Current security solutions in the market (including API gateways) don't have a deep enough understanding of the business logic of the app and user's policies to mitigate BOLA and Excessive Data Exposure.

Please feel free to follow me on twitter to get more updates and tips about BOLA and the OWASP Top 10 for APIs 🙂

View solution in original post

inon

@Nathan Aw

That's a great question. I've seen some vendors that handle BOLA in different ways.

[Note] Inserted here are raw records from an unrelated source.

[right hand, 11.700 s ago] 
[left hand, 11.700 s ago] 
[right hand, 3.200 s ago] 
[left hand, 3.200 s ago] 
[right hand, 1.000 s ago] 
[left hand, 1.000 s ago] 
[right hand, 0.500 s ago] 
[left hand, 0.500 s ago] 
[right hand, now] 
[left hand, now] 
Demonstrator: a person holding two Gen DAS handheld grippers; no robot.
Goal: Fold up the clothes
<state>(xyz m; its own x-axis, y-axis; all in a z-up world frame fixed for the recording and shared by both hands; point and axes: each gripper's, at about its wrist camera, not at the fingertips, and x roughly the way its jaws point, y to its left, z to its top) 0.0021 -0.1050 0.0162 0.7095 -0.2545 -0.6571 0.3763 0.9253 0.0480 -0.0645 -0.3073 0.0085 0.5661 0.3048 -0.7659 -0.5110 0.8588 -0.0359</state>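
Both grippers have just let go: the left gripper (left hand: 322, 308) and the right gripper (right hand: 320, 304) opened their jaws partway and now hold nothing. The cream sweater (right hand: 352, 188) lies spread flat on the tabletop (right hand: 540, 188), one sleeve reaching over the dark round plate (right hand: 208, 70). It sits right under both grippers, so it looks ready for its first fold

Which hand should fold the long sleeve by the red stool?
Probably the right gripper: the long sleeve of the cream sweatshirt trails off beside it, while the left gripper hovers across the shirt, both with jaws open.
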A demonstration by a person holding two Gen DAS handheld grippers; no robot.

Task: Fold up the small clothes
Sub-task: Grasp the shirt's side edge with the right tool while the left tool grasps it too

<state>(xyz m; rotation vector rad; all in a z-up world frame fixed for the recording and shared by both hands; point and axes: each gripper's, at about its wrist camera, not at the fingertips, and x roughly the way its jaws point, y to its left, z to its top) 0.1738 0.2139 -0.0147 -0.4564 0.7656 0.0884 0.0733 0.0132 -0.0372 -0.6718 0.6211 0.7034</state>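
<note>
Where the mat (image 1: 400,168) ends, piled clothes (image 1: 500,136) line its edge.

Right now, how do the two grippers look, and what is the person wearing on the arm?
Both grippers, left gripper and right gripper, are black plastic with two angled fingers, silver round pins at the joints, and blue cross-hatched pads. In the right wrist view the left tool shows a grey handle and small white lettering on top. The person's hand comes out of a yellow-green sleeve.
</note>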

* RASP - Some RASP solutions, (Sqreen for example) in order to mitigate the problem, will alert you on enumeration attempts: too many calls to a specific API endpoint. It doesn't prevent the problem.

* Scanners - I heard that Tinfoil security can scan against this type of issue, but I didn't check it myself.

* Hdiv security - they have some type of solution, but for my understanding, it doesn't work with APIs.

Also, when you search for more details about the problem, it's good to remember that some people refer to it as "IDOR" (Insecure Direct Object Reference)

----

It's really hard to solve BOLA out of the box because of the fact that authorization is complex.

Let me share with you an example:

If we take a ride-sharing app, there are many sensitive resources that are being exposed.

One of them is "trips". You can access the details of the trips you've taken using the following API endpoint: `/api/v1/trips/<trip_id>`

How can we make a decision if user X should be able to access trip Y? It totally depends on the business logic of the app and it's not easy to figure it out out of the box.

* Let's say that you share the ride with a friend, and split the payment. Both of you should have full access to the trip details (one trip --> two users)

* What happens when the app hooks you up with a random co-rider (Uber pool)? you both should be able to access the trip, but the API shouldn't expose all of your details to the other rider.

* What happens if you're a regional admin on the Uber app? you might be able to access all the trip objects in your region (North California) but you should be able to access trips in different geo-locations (NYC).

An out of the box solution to solve/find this type of problem needs to understand all of these cases, and that's not easy.